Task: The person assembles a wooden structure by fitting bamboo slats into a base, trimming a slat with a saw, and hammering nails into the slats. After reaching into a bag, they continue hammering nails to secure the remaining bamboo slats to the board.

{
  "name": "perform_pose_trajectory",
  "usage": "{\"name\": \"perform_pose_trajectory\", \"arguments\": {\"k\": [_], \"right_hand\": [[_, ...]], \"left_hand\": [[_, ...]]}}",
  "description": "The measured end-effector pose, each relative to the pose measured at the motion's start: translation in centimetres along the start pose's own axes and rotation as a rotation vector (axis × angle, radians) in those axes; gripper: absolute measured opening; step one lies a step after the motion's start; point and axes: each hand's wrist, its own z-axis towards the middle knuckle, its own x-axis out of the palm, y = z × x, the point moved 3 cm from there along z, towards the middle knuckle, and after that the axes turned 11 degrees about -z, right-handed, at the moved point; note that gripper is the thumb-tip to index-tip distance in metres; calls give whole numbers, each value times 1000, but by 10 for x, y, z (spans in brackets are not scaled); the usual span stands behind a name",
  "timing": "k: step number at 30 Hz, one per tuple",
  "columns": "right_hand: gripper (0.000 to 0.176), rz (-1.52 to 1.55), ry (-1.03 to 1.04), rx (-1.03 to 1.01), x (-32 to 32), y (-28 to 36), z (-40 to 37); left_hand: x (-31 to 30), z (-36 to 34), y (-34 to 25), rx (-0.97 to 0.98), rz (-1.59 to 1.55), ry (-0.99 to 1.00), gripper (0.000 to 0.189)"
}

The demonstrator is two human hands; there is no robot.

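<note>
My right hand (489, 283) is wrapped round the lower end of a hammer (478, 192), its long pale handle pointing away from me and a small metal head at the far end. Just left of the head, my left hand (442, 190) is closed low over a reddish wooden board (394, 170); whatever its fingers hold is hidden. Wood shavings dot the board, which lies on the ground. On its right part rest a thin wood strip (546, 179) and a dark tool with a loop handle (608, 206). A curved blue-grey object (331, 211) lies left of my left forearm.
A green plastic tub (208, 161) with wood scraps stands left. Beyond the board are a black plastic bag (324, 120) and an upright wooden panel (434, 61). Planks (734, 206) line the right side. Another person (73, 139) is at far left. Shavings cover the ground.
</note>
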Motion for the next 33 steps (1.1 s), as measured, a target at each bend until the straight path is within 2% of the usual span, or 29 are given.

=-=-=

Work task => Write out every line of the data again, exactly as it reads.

Expected output =>
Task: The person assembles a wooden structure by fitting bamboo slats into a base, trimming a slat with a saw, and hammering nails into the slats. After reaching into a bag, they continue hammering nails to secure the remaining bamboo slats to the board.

{
  "name": "perform_pose_trajectory",
  "usage": "{\"name\": \"perform_pose_trajectory\", \"arguments\": {\"k\": [_], \"right_hand\": [[_, ...]], \"left_hand\": [[_, ...]]}}",
  "description": "The measured end-effector pose, each relative to the pose measured at the motion's start: translation in centimetres along the start pose's own axes and rotation as a rotation vector (axis × angle, radians) in those axes; gripper: absolute measured opening; step one lies a step after the motion's start; point and axes: each hand's wrist, its own z-axis towards the middle knuckle, its own x-axis out of the palm, y = z × x, the point moved 3 cm from there along z, towards the middle knuckle, and after that the axes turned 11 degrees about -z, right-handed, at the moved point; note that gripper is the thumb-tip to index-tip distance in metres; calls give whole numbers, each value times 1000, but by 10 for x, y, z (spans in brackets are not scaled); the usual span stands behind a name",
  "timing": "k: step number at 30 Hz, one per tuple",
  "columns": "right_hand: gripper (0.000 to 0.176), rz (-1.52 to 1.55), ry (-1.03 to 1.04), rx (-1.03 to 1.01), x (-32 to 32), y (-28 to 36), z (-40 to 37); left_hand: x (-31 to 30), z (-36 to 34), y (-34 to 25), rx (-0.97 to 0.98), rz (-1.59 to 1.55), ry (-0.99 to 1.00), gripper (0.000 to 0.189)"
}

The demonstrator is two human hands; there is no robot.

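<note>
My right hand (489, 283) is wrapped round the lower end of a hammer (478, 192), its long pale handle pointing away from me and a small metal head at the far end. Just left of the head, my left hand (442, 190) is closed low over a reddish wooden board (394, 170); whatever its fingers hold is hidden. Wood shavings dot the board, which lies on the ground. On its right part rest a thin wood strip (546, 179) and a dark tool with a loop handle (608, 206). A curved blue-grey object (331, 211) lies left of my left forearm.
A green plastic tub (208, 161) with wood scraps stands left. Beyond the board are a black plastic bag (324, 120) and an upright wooden panel (434, 61). Planks (734, 206) line the right side. Another person (73, 139) is at far left. Shavings cover the ground.
</note>
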Motion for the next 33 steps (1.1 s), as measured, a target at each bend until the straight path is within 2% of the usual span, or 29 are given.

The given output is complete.